**WHAT YOU ARE ASKED TO DO**
Only the number is wanted: how many lines below include "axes"?

**RECORDED INFORMATION**
== Segment start ==

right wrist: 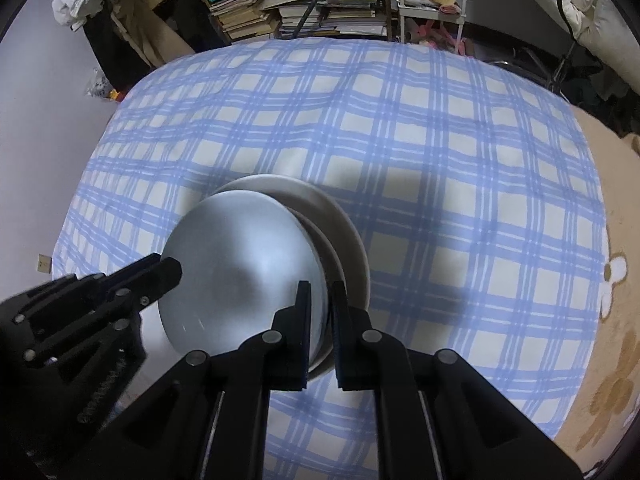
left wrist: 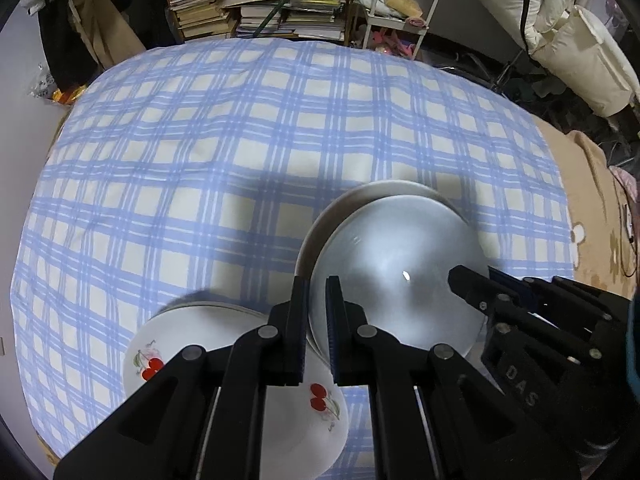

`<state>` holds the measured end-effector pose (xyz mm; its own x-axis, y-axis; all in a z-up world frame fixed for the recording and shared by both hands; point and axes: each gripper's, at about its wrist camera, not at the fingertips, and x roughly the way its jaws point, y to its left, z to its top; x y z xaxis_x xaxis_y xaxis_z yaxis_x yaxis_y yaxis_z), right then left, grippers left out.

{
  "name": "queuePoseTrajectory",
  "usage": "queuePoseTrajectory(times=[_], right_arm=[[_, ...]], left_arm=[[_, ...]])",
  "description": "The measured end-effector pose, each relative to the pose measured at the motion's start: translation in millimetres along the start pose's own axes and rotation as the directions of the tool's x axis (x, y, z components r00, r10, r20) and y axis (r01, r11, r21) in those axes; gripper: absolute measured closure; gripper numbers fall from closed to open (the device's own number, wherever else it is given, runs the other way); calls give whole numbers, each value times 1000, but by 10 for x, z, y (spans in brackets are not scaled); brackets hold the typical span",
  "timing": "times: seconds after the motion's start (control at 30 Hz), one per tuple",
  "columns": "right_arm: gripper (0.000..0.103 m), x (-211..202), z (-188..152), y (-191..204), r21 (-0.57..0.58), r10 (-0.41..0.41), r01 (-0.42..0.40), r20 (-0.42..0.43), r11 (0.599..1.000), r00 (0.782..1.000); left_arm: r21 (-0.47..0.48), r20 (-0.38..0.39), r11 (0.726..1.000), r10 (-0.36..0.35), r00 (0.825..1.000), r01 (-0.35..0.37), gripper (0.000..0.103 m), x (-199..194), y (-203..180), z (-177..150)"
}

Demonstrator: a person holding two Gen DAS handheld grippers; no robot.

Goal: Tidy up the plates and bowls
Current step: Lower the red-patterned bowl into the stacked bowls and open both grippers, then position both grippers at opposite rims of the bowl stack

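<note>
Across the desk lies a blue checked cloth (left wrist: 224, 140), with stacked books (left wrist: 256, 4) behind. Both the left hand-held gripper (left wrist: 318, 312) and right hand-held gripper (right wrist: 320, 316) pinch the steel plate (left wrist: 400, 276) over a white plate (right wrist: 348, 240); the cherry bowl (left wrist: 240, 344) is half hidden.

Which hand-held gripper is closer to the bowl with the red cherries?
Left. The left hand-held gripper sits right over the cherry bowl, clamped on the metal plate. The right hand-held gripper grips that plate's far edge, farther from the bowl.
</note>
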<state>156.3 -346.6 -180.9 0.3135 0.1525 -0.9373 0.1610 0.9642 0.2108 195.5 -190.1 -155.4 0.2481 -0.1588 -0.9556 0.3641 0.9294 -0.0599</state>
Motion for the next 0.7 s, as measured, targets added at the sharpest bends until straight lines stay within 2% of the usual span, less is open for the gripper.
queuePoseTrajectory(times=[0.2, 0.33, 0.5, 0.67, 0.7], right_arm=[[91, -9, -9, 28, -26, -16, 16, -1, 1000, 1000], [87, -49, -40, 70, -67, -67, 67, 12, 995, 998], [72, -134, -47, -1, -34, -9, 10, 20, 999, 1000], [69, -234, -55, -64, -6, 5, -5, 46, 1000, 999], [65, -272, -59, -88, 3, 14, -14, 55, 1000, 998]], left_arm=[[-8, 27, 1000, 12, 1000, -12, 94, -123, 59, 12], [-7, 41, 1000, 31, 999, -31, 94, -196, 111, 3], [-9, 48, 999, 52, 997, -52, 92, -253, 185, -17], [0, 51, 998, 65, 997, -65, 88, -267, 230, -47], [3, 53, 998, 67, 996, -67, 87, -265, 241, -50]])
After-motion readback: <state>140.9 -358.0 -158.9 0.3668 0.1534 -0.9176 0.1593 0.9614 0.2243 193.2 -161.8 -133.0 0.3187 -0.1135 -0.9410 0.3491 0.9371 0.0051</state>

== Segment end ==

**FINAL ANSWER**
2